Mortgage rates battled back from recent highs and headed noticeably lower on Wednesday, as treasuries rallied, following the Federal Reserve’s rate hike announcement. As expected, the Federal Open Market Committee (FOMC) raised its benchmark interest rate by a quarter percentage point to a range of 0.75% to 1% on Wednesday. Citing economic progress, a strengthening labor market and increasing inflation the Fed hiked rates for the third time in eleven years.
Financial markets already priced in a high probability of a March rate hike, so the Fed’s decison to raise rates didn’t surprise anyone. Some investors had been concerned, that a more aggressive tightening policy could be on the cards, but the Fed stuck to its outlook and penciled in two more rate increases for 2017 and three hikes in 2018. The bond market reacted positively to the news, causing yields to fall.
As treasuries and mortgage-backed securities (MBS) rallied, mortgage interest rates improved. Several lenders passed along the gains, and those who haven’t yet, are expected to do so this morning. Current mortgage rates are noticeably lower compared to those before the Fed announcement. On average, lenders are offering 30-year fixed conventional loans at a rate of 4.25%, an improvement of 0.125% since Wednesday morning.

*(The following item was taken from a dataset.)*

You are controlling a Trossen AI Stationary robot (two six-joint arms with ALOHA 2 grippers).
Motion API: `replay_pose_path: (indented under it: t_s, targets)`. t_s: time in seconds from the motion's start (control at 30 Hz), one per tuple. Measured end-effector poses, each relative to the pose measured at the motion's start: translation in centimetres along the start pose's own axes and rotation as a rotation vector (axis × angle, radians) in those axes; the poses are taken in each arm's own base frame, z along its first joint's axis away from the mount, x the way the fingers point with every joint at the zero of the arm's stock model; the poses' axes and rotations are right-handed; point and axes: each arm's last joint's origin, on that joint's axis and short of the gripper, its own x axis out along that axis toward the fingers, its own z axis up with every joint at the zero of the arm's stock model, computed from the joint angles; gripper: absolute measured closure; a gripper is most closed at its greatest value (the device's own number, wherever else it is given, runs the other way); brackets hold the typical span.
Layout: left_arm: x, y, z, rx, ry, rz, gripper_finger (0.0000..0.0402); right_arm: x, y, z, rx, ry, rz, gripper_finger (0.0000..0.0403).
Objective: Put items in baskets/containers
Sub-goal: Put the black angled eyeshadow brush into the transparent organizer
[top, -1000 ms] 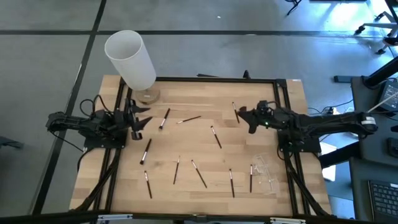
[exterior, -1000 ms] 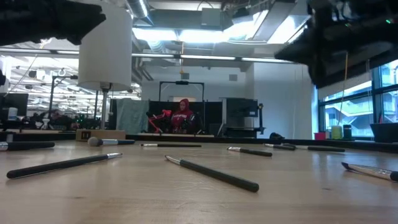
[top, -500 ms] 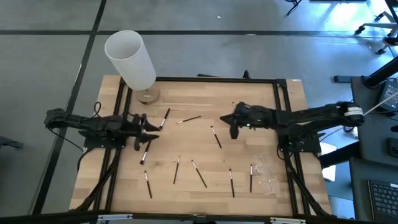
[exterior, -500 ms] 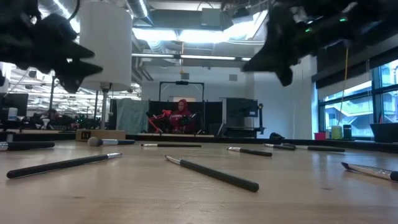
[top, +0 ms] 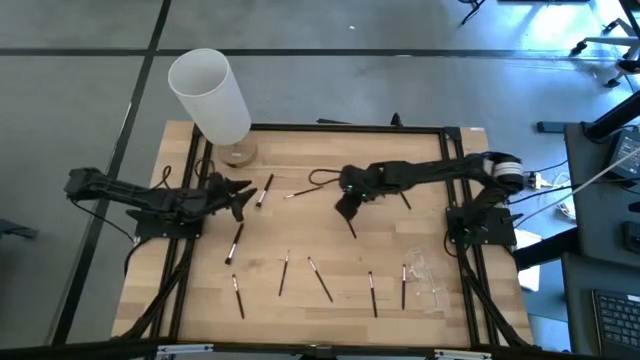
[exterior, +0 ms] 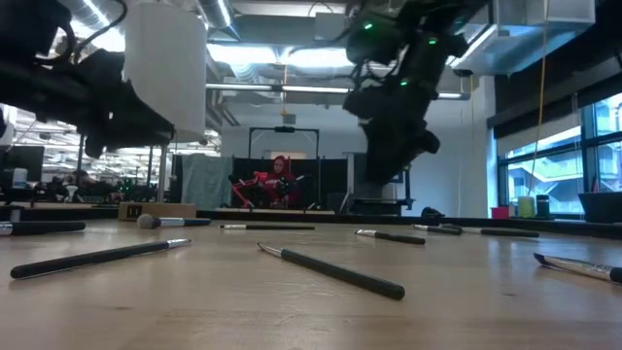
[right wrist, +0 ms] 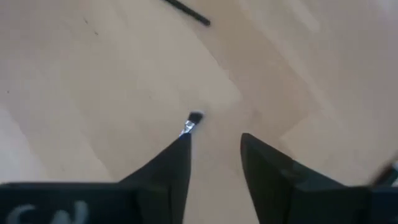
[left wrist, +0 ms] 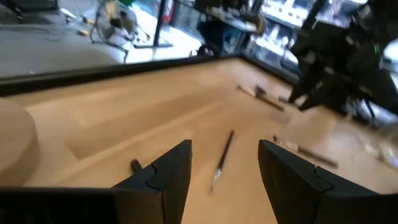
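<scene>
At the upper left of the high view the tall white cylinder (top: pixel 210 95) is standing on its round wooden base (top: pixel 237 153), no part of the job. Just below it, at left of centre, the left gripper (top: pixel 240 197) is hovering over the table (top: pixel 300 150) with its jaws standing apart and nothing between them; its wrist view is showing a brush (left wrist: pixel 222 157) lying on the wood ahead of the gap.

The makeup brushes are lying scattered: one (top: pixel 265 190) just beside the left gripper, another (top: pixel 234 243) below it, and a loose row along the lower middle (top: pixel 320 281).

At centre, the right gripper (top: pixel 345 208) is hanging over a short brush (top: pixel 347 221), jaws parted and empty, with the brush's pale ferrule end (right wrist: pixel 192 122) showing by one finger.

At the lower right the clear container (top: pixel 428 280) is sitting, barely visible, with a brush (top: pixel 404 285) next to it.

These brushes are likely light, stiff and slim, apt to roll or pivot when nudged; pinching across the handle near its middle, straight down, looks best.
</scene>
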Motion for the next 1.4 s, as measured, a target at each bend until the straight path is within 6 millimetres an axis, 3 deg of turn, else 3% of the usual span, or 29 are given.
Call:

As mentioned above, treasuries posted big gains during Wednesday’s trading session. The top-rated 10-year treasury yield, which is one of the best market indicators of where mortgage rates are heading, retreated from a multiyear high, falling 9 basis points to 2.51%. When the 10-year treasury yield falls, mortgage rates are often trending lower as well. This is the reason why current mortgage rates are lower compared to rates from Wednesday. The longer-dated 30-year treasury yield finished the trading day at 3.11%, a decline of 6 basis points.
MBS pricing is in the red on Thursday morning, following the release of some better-than-expected economic data (more on that later). If MBS pricing remains in negative territory, mortgage interest rates may lose some ground today.
Three pieces of domestic economic data got released this Thursday. According to the Commerce Department’s report, following a 2.6% decline in the first month of the year, housing starts jumped 3% to a seasonally adjusted annual rate of 1.29 million units in February, This figure marks a four-month high and is above the consensus exepctation. On the other hand, building permits, which is an indicator of housing demand, fell 6.2% to a seasonally adjusted annual rate of 1.21 million last month. a worse reading compared with economists’ expectations.
Today’s economic headlines also include fresh data on jobless claims. The number of Americans filing for unemployment benefits decreased by 2,000 to a seasonally adjusted 241,000 in the week ended March 11, the Labor Department said. The consensus expectation was for a reading of 240,000. Jobless claims are below the 300,000 threshold for 106th consecutive weeks now, the longest stretch since 1970, which indicates a fairly robust, healthy labor market.
Manufacturing conditions in the Philadelphia region pulled back in March, falling to 32.8 from 43.3 a month earlier, which was the highest reading since 1984. This marks the eighth straight positive reading, indicating that business activity in the manufacturing sector remains strong.
Current mortgage interest rates are higher nationwide, according to Freddie Mac’s weekly Primary Mortgage Market Survey (PMMS) released Thursday. The federal agency’s latest data revealed, that the average rate on the 30-year fixed mortgage inched up 9 basis points to 4.30% in the week ended March 16. Shorter-term, 15-year fixed mortgages averaged a rate of 3.50% this week, up 8 basis points compared to last week’s data. On average, lenders were offering the 5-year ARM at a rate of 3.28% this week, which translates to an uptick of 5 basis points. It’s important to note that the housing giant’s survey collects responses from lenders in the early part of each week, therefore it doesn’t take into account those economic headlines and events that happen later on during the week, that has the potential to impact mortgage rate movement.
Financial company Zillow also disclosed its latest mortgage rates this week. According to the latest findings, the standard 30-year fixed mortgage increased to 4.10% on Zillow Mortgages during the wraparound week ended Tuesday. This marks a 13 basis points surge over the previous rate from a week earlier. On the other hand, the 15-year fixed mortgage averaged a rate of 3.26%, while the 5/1 ARM came out at 3.07% during the said period.
A regional breakdown of current mortgage interest rates shows that in California, the 30-year fixed mortgage is carrying a rate of 4.09%, a 12 basis poins jump compared to data in the prior week. The biggest weekly increase in 30-year fixed mortgage rates took place in Pennsylvania, according to Zillow. In Pennsylvania, the interest rate on the 30-year FRM shot up 16 basis points to 4.11% in the wraparound week ended Tuesday. The company’s data also showed, that the lowest mortgage rate on the 30-year fixed conventional loan was measured in Massachusetts during this period, with the average rate coming out at 4.07%.